As one brother recovers in a prison hospital from wounds he received briefly eluding capture, the remains of the other Tsarnaev brother linger in limbo. His now quasi- and unhappily famous uncle Ruslan Tsami is trying to arrange his burial with the assistance of Peter Stefan, a funeral home director in Worcester, Massachusetts. Stefan has the body ready for burial, but he has no where to take it. Cemeteries in three states now have refused to accept Tamerlan’s body (and frankly who can blame them when at the least his cemetery plot could become a target for vandals, a curiosity for the morbid, or a shrine for the deluded).
Now the city manager of Cambridge, Mass., Robert Healey has made it clear that Tamerlan’s final resting spot will not be in the American city he called home, if any American city can be so described. "I have determined that it is not in the best interest of peace within the city to execute a cemetery deed for a plot within the Cambridge Cemetery for the body of Tamerlan Tsarnaev," Healey said in a statement on May 5.

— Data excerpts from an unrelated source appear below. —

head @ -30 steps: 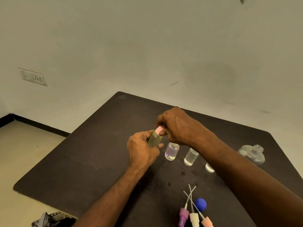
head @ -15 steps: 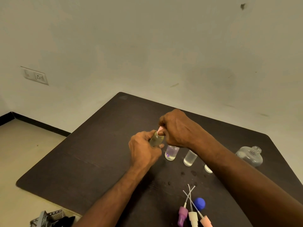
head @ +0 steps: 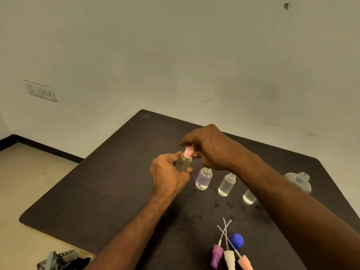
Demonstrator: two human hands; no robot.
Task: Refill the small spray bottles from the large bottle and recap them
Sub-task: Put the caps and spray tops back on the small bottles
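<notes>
Pink cap at the neck of a small bottle, both hands engaged above the table.

Dark table [head: 109,191] stands against a pale wall, a socket plate [head: 41,91] to the left. Large bottle [head: 299,181], clear and uncapped, stands at the right, behind the right forearm. Left hand [head: 169,176] grips the yellowish bottle [head: 184,162], tilted and held off the table; right hand [head: 209,148] pinches the pink cap [head: 188,152] at its neck. Whether the cap is fully seated cannot be told. Three open small bottles stand in a row right of the hands: flower-marked bottle [head: 203,179], middle bottle [head: 226,185], third bottle [head: 249,197] partly hidden by the arm. Near edge: blue cap [head: 236,240], then three loose spray heads with tubes: purple [head: 216,255], white [head: 229,259], pink [head: 244,262]. Wet spots [head: 224,205] mark the table before the row.
</notes>
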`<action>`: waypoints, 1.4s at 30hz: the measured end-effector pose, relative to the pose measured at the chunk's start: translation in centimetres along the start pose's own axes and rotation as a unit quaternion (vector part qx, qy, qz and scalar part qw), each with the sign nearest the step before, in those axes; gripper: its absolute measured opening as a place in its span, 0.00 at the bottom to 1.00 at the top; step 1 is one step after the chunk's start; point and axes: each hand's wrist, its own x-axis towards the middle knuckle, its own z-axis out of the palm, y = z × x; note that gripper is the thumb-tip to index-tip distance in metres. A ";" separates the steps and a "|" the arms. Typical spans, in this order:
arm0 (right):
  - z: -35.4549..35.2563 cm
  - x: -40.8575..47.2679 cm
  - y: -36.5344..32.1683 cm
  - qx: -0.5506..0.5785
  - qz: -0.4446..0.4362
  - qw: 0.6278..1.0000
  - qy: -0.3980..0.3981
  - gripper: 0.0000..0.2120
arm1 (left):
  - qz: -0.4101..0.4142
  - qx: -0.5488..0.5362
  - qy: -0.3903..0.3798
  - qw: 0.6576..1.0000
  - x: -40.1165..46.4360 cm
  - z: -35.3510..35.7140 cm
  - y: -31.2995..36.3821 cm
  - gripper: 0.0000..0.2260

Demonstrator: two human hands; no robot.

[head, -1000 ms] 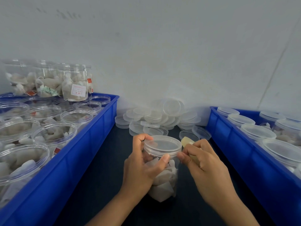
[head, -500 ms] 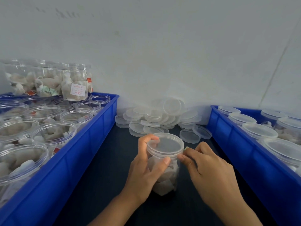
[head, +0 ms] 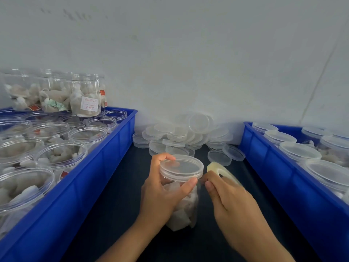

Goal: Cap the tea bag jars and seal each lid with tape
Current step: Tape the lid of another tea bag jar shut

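Left hand (head: 160, 193): fingers curled round the jar (head: 182, 210), thumb at its lid (head: 181, 167).
Right hand (head: 229, 203): fingers pinch the tape roll (head: 221, 172) just beside the lid's rim.
Jar: mid-desk (head: 117, 210), between two blue bins (head: 75, 188).
Far: loose lids (head: 181, 137) piled at the wall.

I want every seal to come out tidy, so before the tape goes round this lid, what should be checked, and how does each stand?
1. Lid sits level on the jar: ok.
2. Left hand grips the jar, thumb on the lid's rim: ok.
3. Right hand holds the tape roll beside the lid: ok.
4. Free tape end stuck to the rim: cannot tell.
5. Lid fully closed: cannot tell.
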 end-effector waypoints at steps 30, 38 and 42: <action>-0.2 0.2 0.2 0.082 0.034 0.996 -0.004 0.19 | -0.063 -0.139 -0.152 0.976 1.1 -1.9 0.1 0.32; 0.9 0.0 -0.2 0.068 0.074 0.994 0.047 0.20 | 0.076 0.070 0.015 0.995 -0.4 0.1 1.1 0.16; 1.3 -0.3 -0.7 0.054 0.062 0.995 0.058 0.21 | 0.046 0.117 -0.015 0.992 -0.6 0.1 1.6 0.25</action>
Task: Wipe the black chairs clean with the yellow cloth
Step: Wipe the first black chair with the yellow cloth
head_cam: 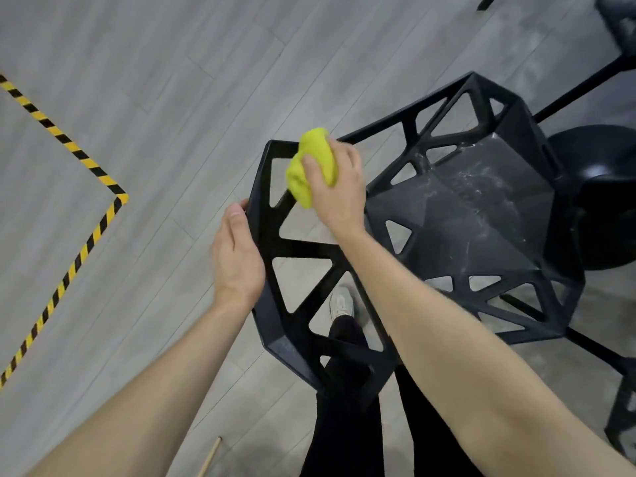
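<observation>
A black chair (457,215) with a frame of triangular cut-outs fills the middle and right of the head view, its seat streaked with pale dust. My right hand (339,189) grips a bunched yellow cloth (311,163) and presses it against the top bars of the backrest. My left hand (237,256) holds the outer left edge of the backrest, thumb on the rim; its fingers are hidden behind the frame.
A round black stool or base (605,194) stands right of the chair, with thin black legs (585,87) running past it. More black frame (623,418) shows at the lower right. Yellow-and-black tape (86,232) marks the grey floor at left. My legs and a white shoe (340,302) stand behind the backrest.
</observation>
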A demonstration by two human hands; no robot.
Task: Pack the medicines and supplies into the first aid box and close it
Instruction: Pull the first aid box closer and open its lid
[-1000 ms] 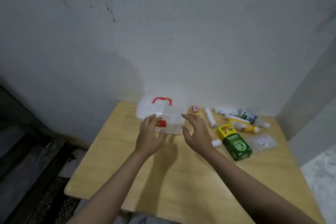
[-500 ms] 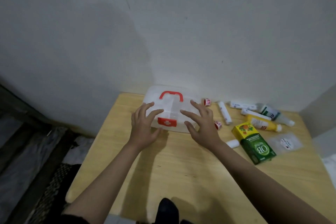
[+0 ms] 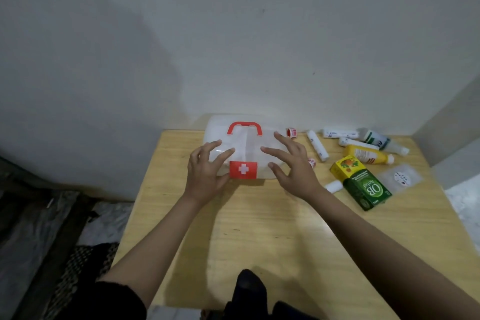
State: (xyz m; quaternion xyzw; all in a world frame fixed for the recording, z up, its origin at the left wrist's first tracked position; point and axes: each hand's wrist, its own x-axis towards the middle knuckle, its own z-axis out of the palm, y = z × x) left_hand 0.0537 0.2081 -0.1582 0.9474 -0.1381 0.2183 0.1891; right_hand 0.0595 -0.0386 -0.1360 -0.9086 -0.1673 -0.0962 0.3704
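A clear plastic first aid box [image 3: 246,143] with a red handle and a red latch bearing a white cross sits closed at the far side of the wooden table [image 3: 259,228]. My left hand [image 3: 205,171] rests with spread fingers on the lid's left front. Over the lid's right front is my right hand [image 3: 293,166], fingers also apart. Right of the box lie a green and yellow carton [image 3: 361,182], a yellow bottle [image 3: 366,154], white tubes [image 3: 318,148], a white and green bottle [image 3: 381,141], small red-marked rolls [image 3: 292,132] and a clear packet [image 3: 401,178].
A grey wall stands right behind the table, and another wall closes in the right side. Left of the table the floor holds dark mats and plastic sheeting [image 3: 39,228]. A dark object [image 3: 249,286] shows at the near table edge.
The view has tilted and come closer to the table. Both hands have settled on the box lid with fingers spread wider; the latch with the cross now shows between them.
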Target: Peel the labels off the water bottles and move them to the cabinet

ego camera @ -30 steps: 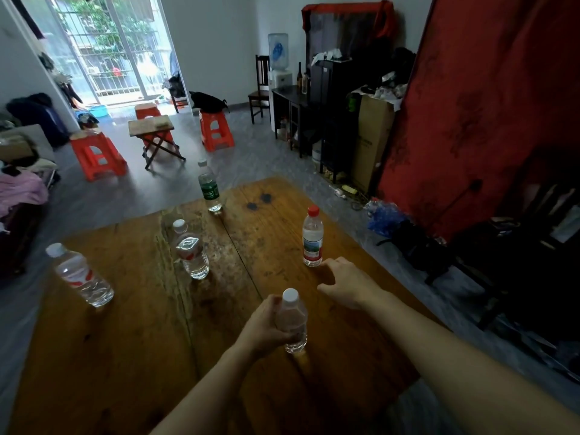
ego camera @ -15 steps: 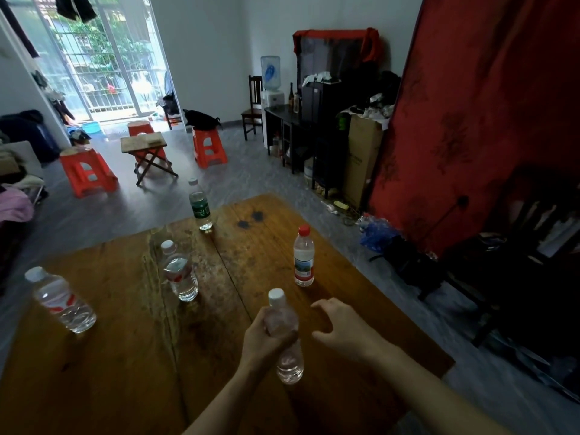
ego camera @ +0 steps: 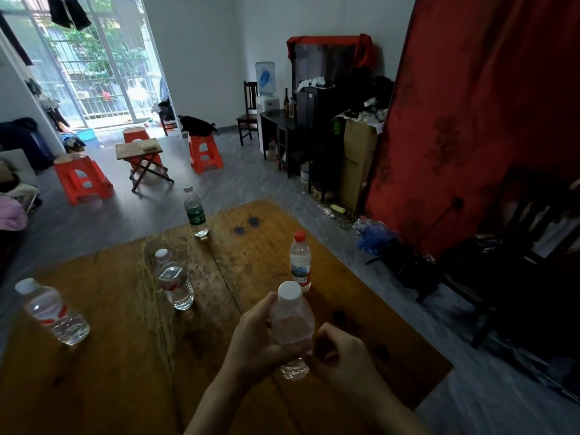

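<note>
STATE: my left hand (ego camera: 254, 343) grips the clear white-capped plastic bottle (ego camera: 292, 328), lower centre | my right hand (ego camera: 340, 359) pinches its lower body | RISK: wet-looking plastic slips, falls onto the brown wooden table (ego camera: 110, 356).

- daylight pours in through the glass doors (ego camera: 94, 67) at far left and blows out there.
- the room's right side falls into deep shadow.
- the table (ego camera: 110, 356) shows a dull sheen.
- wide-angle bending curves the edges; overall soft, slightly blurred.
</note>
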Available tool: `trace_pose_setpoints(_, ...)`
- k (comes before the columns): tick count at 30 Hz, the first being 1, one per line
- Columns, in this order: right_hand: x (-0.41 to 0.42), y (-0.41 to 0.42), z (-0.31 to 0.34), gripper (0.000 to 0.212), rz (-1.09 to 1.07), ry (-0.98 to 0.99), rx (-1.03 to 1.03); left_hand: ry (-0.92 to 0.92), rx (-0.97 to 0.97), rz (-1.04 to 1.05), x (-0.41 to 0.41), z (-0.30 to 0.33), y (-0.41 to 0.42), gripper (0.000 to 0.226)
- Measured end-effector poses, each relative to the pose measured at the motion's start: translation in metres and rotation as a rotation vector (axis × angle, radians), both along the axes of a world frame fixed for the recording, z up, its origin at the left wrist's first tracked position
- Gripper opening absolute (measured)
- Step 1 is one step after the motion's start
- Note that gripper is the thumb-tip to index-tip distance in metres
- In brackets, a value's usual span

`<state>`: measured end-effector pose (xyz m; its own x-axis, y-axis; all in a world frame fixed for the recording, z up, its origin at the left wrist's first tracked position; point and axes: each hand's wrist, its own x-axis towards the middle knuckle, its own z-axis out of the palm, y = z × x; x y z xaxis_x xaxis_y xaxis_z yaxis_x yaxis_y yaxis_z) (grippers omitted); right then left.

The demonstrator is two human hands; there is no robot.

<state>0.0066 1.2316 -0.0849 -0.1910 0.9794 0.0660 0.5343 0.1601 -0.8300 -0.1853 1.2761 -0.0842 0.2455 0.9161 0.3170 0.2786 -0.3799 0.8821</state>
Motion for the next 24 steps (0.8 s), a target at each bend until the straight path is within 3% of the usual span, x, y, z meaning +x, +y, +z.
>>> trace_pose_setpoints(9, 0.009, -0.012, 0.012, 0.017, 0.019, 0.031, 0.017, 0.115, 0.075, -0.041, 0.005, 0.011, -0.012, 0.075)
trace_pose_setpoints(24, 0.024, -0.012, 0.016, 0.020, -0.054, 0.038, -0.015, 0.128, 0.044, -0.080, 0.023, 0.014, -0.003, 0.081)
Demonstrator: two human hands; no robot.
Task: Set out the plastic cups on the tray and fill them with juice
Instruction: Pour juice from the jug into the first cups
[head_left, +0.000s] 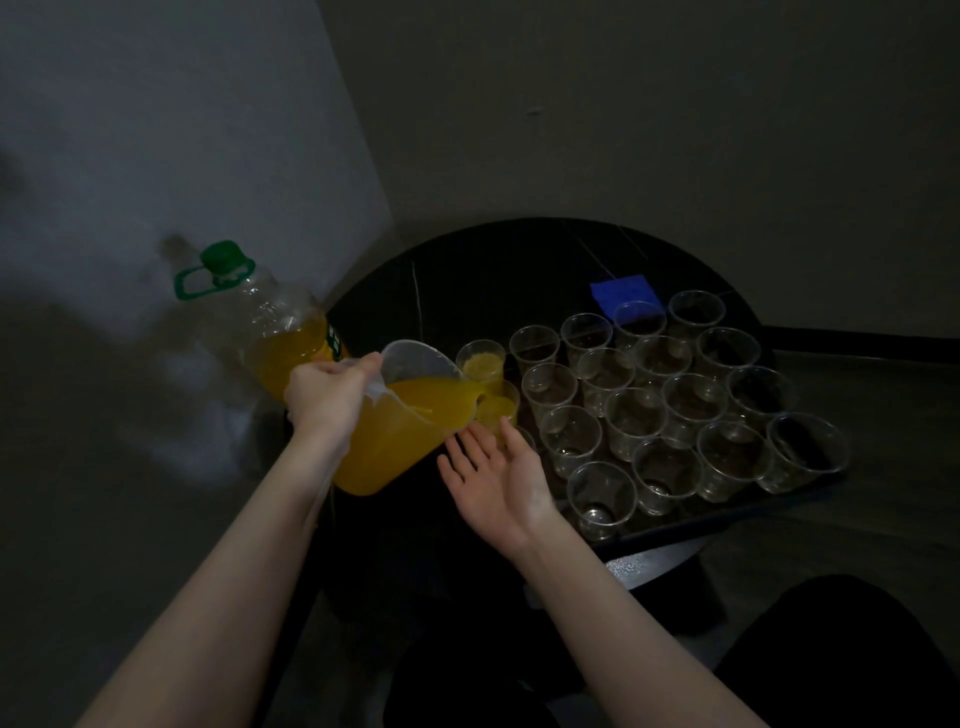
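Observation:
My left hand (324, 400) grips the handle of a clear plastic jug (400, 421) of orange juice, tilted with its spout over a cup (500, 408) that is filling. Behind that cup stands another cup (482, 364) full of juice. My right hand (498, 486) lies open, palm up, just under the jug's spout and in front of the filling cup; a third cup in that column is mostly hidden behind its fingers. Several empty clear cups (636, 418) stand in rows on the dark tray (691, 525).
A large juice bottle (275, 332) with a green cap stands left of the jug at the round black table's (467, 280) edge. A blue cloth (623, 293) lies behind the cups. Walls close in at the left and back. The room is dim.

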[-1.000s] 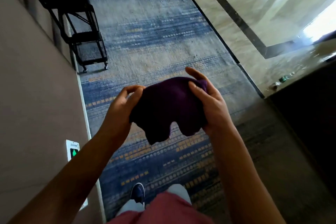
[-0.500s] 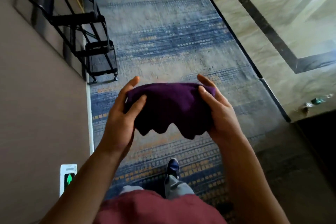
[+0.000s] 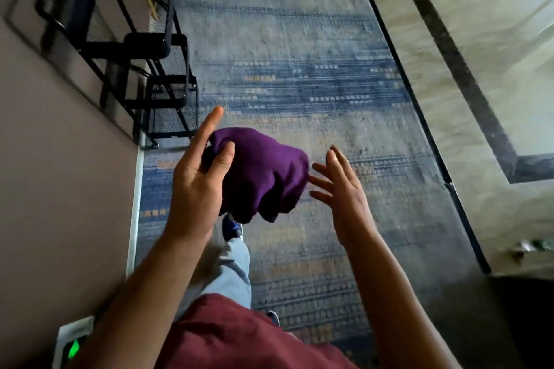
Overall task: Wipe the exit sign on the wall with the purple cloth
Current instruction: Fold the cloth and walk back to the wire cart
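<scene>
The purple cloth (image 3: 263, 174) hangs bunched in front of me above the carpet. My left hand (image 3: 198, 180) grips its left end with thumb and fingers, the index finger sticking up. Just right of the cloth, my right hand (image 3: 341, 189) has its fingers spread and holds nothing; whether the fingertips touch the cloth I cannot tell. The exit sign (image 3: 73, 346), a white plate with a glowing green arrow, sits low on the beige wall (image 3: 54, 204) at the bottom left, partly hidden behind my left forearm.
A black wire-mesh cart (image 3: 144, 48) stands against the wall ahead on the left. Blue patterned carpet (image 3: 299, 75) runs down the corridor, bordered on the right by glossy marble floor (image 3: 485, 39). My leg and shoe (image 3: 232, 231) show below the cloth.
My right hand has let go of the cloth and opened; the cloth now hangs from my left hand alone. The exit sign has slid lower in view as I stepped forward.
</scene>
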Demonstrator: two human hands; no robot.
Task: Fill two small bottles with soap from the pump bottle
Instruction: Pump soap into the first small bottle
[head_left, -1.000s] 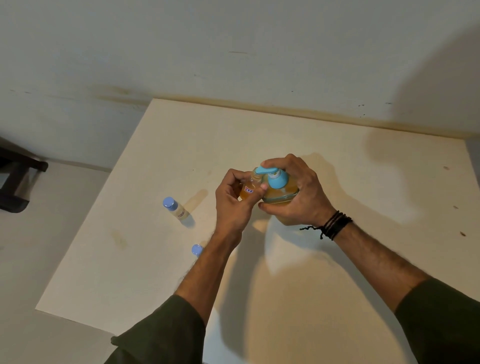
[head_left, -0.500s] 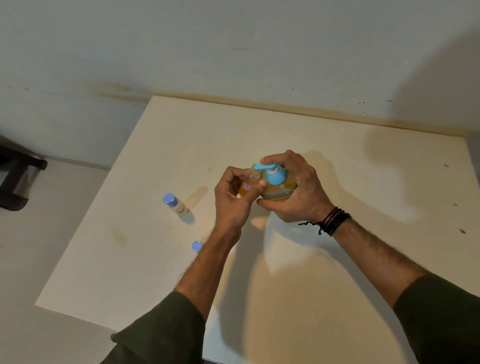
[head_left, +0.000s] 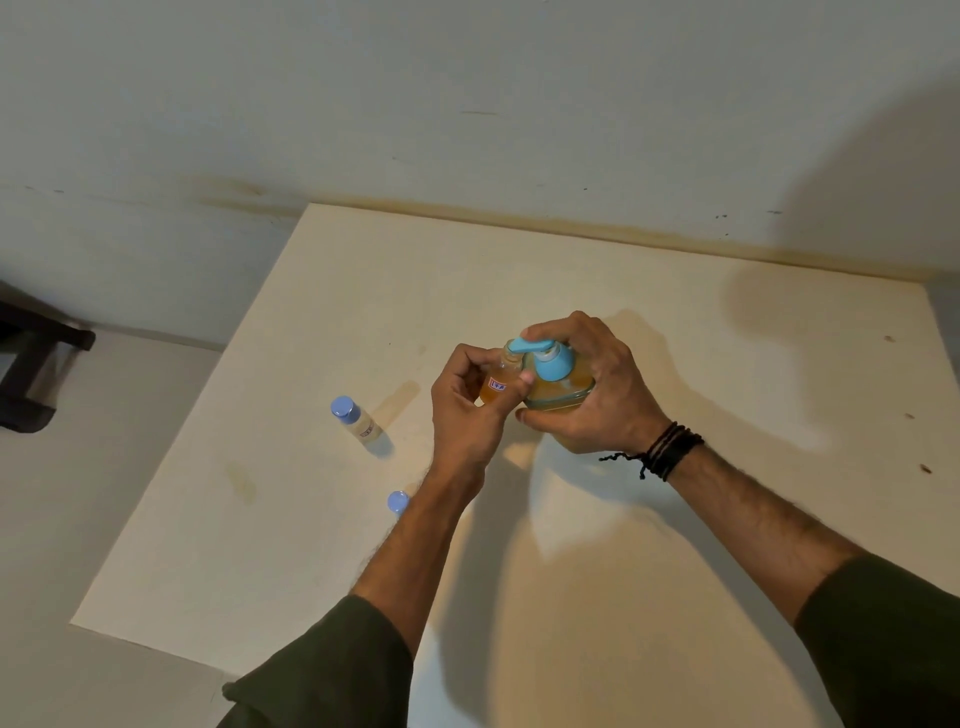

One can only feel a mixture of pity and admiration for Stefan, the funeral director at Graham, Putnum & Mahoney Funeral Parlors in Worcester, Mass., who is apparently enduring fierce criticism for accepting the body of the Boston marathon bomber and preparing it for a traditional Islamic burial. His neighbors can’t be pleased and his business is likely to be suffer but “we take an oath to do this,” Stefan said. “Can I pick and choose? No. Can I separate the sins from the sinners? No.
“We are burying a dead body. That’s what we do.”
We should laud this poor gentleman, who no doubt may be facing financial disruption or worse because he has honored his professional oath and remind Massachusetts cemetery directors that the corporal works of mercy remain in effect, despite the elevated national terror alert.
Never fear. I'll be ranting about something else in this space ere long.
The family finally found a burial plot at an "undislcosed location," BTW.